Material supplied:
************
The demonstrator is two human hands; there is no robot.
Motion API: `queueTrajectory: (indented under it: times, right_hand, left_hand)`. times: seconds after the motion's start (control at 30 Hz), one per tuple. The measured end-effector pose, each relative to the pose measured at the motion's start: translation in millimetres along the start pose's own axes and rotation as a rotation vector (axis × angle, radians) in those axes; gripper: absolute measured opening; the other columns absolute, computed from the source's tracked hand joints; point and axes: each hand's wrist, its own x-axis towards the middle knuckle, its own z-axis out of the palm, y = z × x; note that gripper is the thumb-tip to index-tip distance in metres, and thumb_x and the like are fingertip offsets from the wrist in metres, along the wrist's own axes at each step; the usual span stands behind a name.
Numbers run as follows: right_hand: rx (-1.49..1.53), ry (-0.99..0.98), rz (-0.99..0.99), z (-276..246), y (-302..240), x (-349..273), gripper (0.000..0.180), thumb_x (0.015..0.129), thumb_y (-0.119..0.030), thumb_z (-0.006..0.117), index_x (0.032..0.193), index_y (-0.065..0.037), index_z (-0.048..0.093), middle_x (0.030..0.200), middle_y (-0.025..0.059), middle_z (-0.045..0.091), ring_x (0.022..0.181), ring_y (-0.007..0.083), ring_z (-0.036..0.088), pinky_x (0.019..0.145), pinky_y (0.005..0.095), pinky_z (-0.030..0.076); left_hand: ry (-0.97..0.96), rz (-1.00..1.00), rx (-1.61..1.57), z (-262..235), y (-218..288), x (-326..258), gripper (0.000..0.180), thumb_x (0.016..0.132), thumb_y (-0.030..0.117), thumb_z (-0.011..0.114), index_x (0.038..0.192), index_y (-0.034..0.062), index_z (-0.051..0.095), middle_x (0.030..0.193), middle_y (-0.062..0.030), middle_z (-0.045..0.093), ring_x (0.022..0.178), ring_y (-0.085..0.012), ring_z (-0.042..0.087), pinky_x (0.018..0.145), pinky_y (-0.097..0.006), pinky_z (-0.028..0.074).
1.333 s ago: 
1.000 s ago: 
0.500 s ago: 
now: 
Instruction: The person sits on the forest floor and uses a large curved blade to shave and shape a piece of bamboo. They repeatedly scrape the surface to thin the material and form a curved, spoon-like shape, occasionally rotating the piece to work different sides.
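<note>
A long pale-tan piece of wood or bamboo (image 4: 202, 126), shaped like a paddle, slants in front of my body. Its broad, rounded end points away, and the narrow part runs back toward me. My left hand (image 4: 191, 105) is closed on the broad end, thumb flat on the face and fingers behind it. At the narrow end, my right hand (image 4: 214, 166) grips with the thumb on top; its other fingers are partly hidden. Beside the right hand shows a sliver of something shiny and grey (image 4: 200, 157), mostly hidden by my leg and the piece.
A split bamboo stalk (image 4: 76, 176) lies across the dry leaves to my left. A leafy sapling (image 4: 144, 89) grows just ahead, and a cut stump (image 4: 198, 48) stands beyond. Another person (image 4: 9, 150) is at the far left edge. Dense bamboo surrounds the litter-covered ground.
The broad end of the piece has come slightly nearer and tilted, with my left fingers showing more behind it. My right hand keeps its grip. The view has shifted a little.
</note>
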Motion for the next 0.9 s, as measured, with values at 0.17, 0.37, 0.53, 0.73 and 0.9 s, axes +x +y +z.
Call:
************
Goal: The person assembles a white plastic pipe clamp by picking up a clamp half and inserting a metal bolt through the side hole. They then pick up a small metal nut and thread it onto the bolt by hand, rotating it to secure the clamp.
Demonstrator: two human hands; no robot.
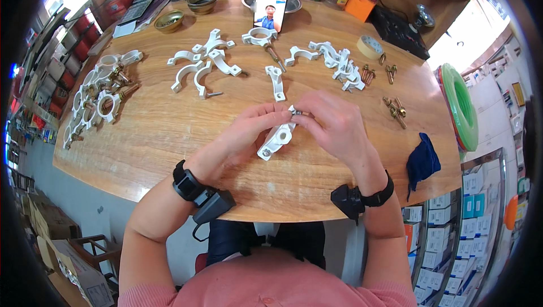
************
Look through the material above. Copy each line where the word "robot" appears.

Task output:
The demonstrator is two human hands; there is no robot.
Demonstrator: two human hands; no robot.

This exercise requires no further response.